2019-09-25 14:33:14

by Philipp Puschmann

[permalink] [raw]
Subject: [PATCH v5 0/3] Fix UART DMA freezes for i.MX SOCs

For some years and since many kernel versions there are reports that
RX UART DMA channel stops working at one point. So far the usual
workaround was to disable RX DMA. This patches fix the underlying
problem.

When a running sdma script does not find any usable destination buffer
to put its data into it just leads to stopping the channel being
scheduled again. As solution we manually retrigger the sdma script for
this channel and by this dissolve the freeze.

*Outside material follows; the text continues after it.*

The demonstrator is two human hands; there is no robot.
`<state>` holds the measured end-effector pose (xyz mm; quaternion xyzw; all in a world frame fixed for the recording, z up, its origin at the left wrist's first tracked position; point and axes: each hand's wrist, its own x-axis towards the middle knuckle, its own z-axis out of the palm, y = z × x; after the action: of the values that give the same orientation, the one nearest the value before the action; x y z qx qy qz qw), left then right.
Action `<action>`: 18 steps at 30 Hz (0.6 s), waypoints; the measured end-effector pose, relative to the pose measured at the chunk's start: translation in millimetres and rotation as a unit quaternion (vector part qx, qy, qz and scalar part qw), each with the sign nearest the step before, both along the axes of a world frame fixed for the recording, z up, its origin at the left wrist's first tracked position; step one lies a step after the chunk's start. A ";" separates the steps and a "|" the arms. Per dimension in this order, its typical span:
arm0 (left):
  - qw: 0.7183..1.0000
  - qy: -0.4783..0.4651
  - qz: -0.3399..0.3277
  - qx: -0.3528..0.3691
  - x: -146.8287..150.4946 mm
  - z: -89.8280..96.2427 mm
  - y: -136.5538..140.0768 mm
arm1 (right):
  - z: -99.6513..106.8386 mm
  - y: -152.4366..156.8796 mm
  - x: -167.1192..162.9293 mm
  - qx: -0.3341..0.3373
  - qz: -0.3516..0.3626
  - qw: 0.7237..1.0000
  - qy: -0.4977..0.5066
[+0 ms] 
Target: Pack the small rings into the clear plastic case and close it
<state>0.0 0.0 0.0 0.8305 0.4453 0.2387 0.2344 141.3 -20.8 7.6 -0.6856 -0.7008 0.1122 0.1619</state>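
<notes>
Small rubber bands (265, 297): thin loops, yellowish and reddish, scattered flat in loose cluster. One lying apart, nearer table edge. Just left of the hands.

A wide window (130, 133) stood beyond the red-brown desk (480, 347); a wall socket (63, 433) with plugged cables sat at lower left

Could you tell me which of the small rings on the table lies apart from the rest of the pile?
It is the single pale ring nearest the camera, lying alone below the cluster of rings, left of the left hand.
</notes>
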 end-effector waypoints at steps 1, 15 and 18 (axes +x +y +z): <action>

While this seems to work fine so far, it may come to buffer overruns
when the channel - even temporary - is stopped. This case has to be
addressed by device drivers by increasing the number of DMA periods.

This patch series was tested with the current kernel and backported to
kernel 4.15 with a special use case using a WL1837MOD via UART and
provoking the hanging of UART RX DMA within seconds after starting a
test application. It resulted in well known
"Bluetooth: hci0: command 0x0408 tx timeout"
errors and complete stop of UART data reception. Our Bluetooth traffic
consists of many independent small packets, mostly only a few bytes,
causing high usage of periods.

Signed-off-by: Philipp Puschmann <[email protected]>
Reviewed-by: Fugang Duan <[email protected]>

---

Changelog v5:
- join with patch version from Jan Luebbe
- adapt comments and patch descriptions
- add Reviewed-by

Changelog v4:
- fixed the fixes tags

Changelog v3:
- fixes typo in dma_wmb
- add fixes tags

Changelog v2:
- adapt title (this patches are not only for i.MX6)
- improve some comments and patch descriptions
- add a dma_wb() around BD_DONE flag
- add Reviewed-by tags
- split off "serial: imx: adapt rx buffer and dma periods"

Philipp Puschmann (3):
dmaengine: imx-sdma: fix buffer ownership
dmaengine: imx-sdma: fix dma freezes
dmaengine: imx-sdma: drop redundant variable

drivers/dma/imx-sdma.c | 37 +++++++++++++++++++++++++++----------
1 file changed, 27 insertions(+), 10 deletions(-)

--
2.23.0


2019-09-25 14:34:45

by Philipp Puschmann

[permalink] [raw]
Subject: [PATCH v5 1/3] dmaengine: imx-sdma: fix buffer ownership

BD_DONE flag marks ownership of the buffer. When 1 SDMA owns the
buffer, when 0 ARM owns it. When processing the buffers in
sdma_update_channel_loop the ownership of the currently processed
buffer was set to SDMA again before running the callback function of
the buffer and while the sdma script may be running in parallel. So
there was the possibility to get the buffer overwritten by SDMA before
it has been processed by kernel leading to kind of random errors in the
upper layers, e.g. bluetooth.

Fixes: 1ec1e82f2510 ("dmaengine: Add Freescale i.MX SDMA support")
Signed-off-by: Philipp Puschmann <[email protected]>
---

Changelog v5:
- no changes

Changelog v4:
- fixed the fixes tag

Changelog v3:
- use correct dma_wmb() instead of dma_wb()
- add fixes tag

Changelog v2:
- add dma_wb()

drivers/dma/imx-sdma.c | 4 +++-
1 file changed, 3 insertions(+), 1 deletion(-)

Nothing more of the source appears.